太後自嘲的笑了笑,頓了下去,探了探齊槿的鼻息,發現他已經徹底沒氣了,眼眶微微一紅,扯了一旁木架子上掛著的披風,蓋在了齊槿的身上。
“皇帝是個嫩雞。你們年紀也不大,出手倒是陰毒又老練。明明已經提前知曉了一切,卻還任由我們出手,陳宮裏的血腥味,你可聞見了?”
“口口聲聲罵我狠毒,你們也不過如此。以五十步笑百步罷了。”
謝景衣百無聊賴的站起了身,“我們官家清清白白的,不讓人看清楚你的醜惡嘴臉,豈不是又有人要說欲加之罪何患無辭?說官家忘恩負義,弑殺嫡母?”
“唉,好人真的很難做呢!你裝了一輩子好人,更應該有心得體會才是。道不同,不相為謀,誰是誰非,我也沒有興趣理論。好走了您,不送了。”
太後聞言,哈哈大笑起來,“你就不想問,當年你祖母的事情麼?”
謝景衣搖了搖頭,“死都死了,關我屁事。柴二,走了,肚子餓了。”
她說著,轉過身,朝著門口走去。
太後一見,突然大叫出聲。
她慌忙的伸出手來,指了指謝景衣的頭,哈哈的笑了起來,“簪子,簪子,你頭上的簪子!”
謝景衣詫異的轉頭看了過去,摸了摸頭上的發簪,今日她戴的乃是祖父永平侯,在她出嫁之時,添妝的那支發簪。她頭上的簪子,也就這一支特殊,有些來曆不明了。
她想著,將頭上的簪子取了下來,“你認識這個?”
太後點了點頭,“這是我賜給永平侯的。我對他有過恩惠,這根簪子,暫時存放在他哪裏,說好了,等有朝一日,他還了我的恩情,我再把這根簪子收回來。”

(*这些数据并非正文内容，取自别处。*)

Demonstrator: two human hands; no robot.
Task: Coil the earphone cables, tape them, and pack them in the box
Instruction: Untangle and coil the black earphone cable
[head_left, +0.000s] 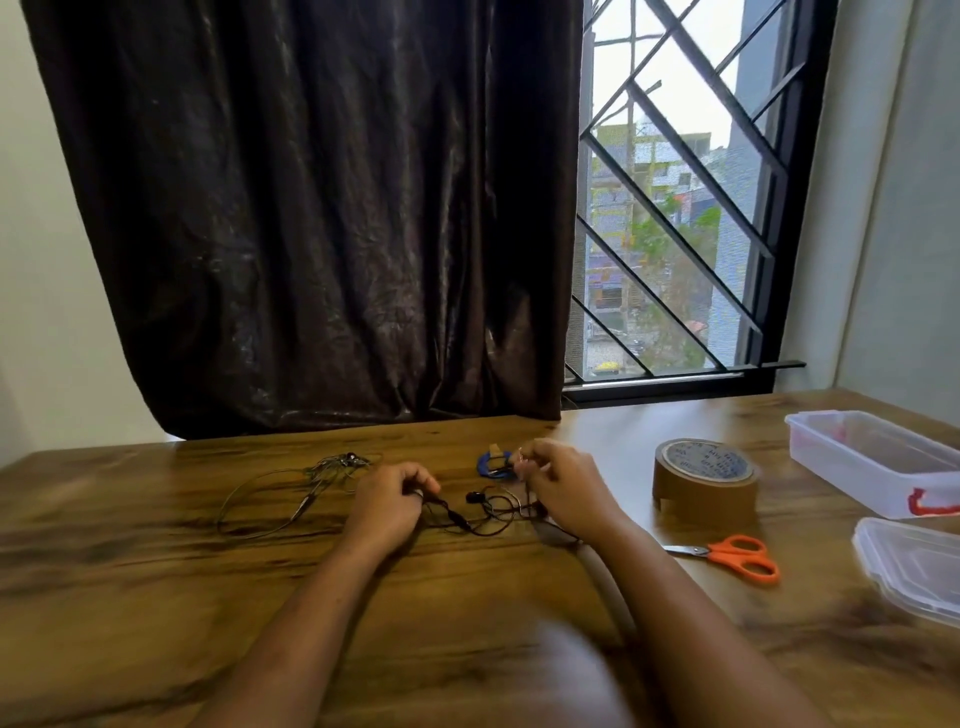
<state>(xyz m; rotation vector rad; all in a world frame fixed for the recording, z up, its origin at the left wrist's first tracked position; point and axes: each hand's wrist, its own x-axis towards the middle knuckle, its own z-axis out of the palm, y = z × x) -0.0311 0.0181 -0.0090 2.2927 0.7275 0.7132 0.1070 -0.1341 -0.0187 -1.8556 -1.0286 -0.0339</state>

“若不是我,你的祖父早就死了。父債子償,我現在有一個要求。”
謝景衣張了張嘴,將那簪子拿起來對著陽光照了照,心裏把永平侯罵了一萬遍,摳了吧唧的老賊,竟然拿這麼晦氣的簪子,送給她當嫁妝。
“你說說看。”
“我知道齊家這次肯定完了,但是你務必替我齊家留下一條根。齊槿的小孫子,那孩子年紀小,也沒有學功夫,不會有什麼妨礙的。”
謝景衣“哦”了一聲,繼續朝著門外走去。
“你說話不算話!”太後怒道。
謝景衣腳步一頓,“我叫你說來聽聽,又沒有說要答應你。再說了,齊家的人是生是死,那也不是我說了算的。若是生了,那是官家仁慈,若是死了,那都是你們自己作的,造反的時候,你咋不想會斷子絕孫。”
她說著,轉過頭去,看了太後最後一眼,“再說了,別說我不知道你說的是真是假,這破簪子到底有沒有你說的那麼一回事。”
“便是真的。永平侯算哪根蔥,我要替他還債?自己個欠的債,自己還,沒得拖累子孫。不過按照我對他的了解,他把這個給我,便是打定主意賴賬到底了。”
“除了他自己個,子孫在他眼裏都是個屁,何況你,屁都不如。人之將死,臉別那麼大。”